我慢慢適應了光線,屋中坐著一個老婦人,正努力地睜眼在看我,但我發現她的眼睛其實是有問題的,全是眼白,應該患有嚴重的白內障。我說,大媽你好,我是小武的戰友,從長沙來的,小武不在家麼。我知道以前蔣文武在長沙服役,他在當地有許多朋友,於是就說自己是從長沙來的。

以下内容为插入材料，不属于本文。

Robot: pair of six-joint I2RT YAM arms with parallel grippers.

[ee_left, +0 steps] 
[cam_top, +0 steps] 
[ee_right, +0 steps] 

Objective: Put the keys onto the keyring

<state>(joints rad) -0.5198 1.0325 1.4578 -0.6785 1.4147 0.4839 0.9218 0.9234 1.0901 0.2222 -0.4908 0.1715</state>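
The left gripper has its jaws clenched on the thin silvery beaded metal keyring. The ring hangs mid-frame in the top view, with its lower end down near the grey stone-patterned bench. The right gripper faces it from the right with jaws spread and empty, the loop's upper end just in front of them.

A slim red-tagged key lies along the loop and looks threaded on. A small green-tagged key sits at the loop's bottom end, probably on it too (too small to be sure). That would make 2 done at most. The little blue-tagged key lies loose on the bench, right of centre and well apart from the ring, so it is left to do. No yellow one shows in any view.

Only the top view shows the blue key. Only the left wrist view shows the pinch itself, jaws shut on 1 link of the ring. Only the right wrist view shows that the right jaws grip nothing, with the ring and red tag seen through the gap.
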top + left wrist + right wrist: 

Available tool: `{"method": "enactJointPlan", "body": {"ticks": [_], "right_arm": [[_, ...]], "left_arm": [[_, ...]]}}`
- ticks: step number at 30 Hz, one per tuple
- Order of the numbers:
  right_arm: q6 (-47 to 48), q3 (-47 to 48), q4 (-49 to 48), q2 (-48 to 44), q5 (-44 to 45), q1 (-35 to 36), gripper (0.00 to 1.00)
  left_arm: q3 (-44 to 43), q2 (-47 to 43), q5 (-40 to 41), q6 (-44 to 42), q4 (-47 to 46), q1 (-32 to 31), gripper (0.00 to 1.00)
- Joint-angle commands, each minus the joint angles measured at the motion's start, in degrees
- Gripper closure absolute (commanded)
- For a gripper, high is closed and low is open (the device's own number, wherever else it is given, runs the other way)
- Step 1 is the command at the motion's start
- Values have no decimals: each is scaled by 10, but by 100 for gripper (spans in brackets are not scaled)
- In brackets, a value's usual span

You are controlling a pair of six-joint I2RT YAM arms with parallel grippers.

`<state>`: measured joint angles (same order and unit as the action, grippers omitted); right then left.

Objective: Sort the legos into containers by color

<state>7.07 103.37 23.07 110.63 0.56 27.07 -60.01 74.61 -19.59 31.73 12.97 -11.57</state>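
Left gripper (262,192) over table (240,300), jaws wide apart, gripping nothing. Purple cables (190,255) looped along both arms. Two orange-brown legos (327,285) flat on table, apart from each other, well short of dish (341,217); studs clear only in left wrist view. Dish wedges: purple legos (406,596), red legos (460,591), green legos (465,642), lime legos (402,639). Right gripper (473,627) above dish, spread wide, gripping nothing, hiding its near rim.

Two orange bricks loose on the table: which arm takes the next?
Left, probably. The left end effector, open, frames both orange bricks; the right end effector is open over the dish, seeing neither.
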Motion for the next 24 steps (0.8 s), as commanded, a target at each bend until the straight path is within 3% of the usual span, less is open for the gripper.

那個老婦人啊一聲說,可是真是稀客,從來就沒有小武的戰友來過呢,快請坐。我注意到,屋子內雖然黑、雖然舊,但應該還算是幹淨,這個婦人眼睛雖然看不見,但是思路還算清晰。我在對麵的一個馬橙上坐下,問她,您是小武的媽媽吧。

她點頭說,是啊,這孩子要麼不出門,一出門就幾個月見不到他,這可怎麼辦呢。

我說哦,那小武這次出門多長時間了,她說起碼也得有一個月了吧,唉,我眼睛看不見,他爸身體又不好,姐姐嫁得也遠,這孩子就是不聽話。我默然無語,婦人摸索著站起來說,我給你倒點水喝吧,怎麼說也是遠道而來的,你找我家小武有什麼事嗎。我忙扶著她說,大媽,你別動,我自己來,我也沒什麼事找他,就是想他了來看看他。

大媽高興地說,你這孩子可真懂事啊,你跟他一樣也是武警部隊時候的戰友麼。我說是的,同時我在她們家牆壁上的相框中也看到蔣文武身著軍裝的照片,照片上的他看起來異常青春陽光。

不一會兒,蔣文武的爸挑著一擔水顫微微地回來了,我忙搶過水桶幫他倒在水缸中,然後又幫他挑了幾擔水,把水缸注滿。我在這家住了下來,睡在蔣文武的床上,蔣文武的床頭還有幾本書,都是與射擊有關的《兵器知識》、《現代輕兵器》、《實彈射擊術》等,床頭掛著一幅電影海報,是貝克呂鬆的作品《這個殺手不太冷》,我想蔣文武這個殺手是不是也不太冷呢?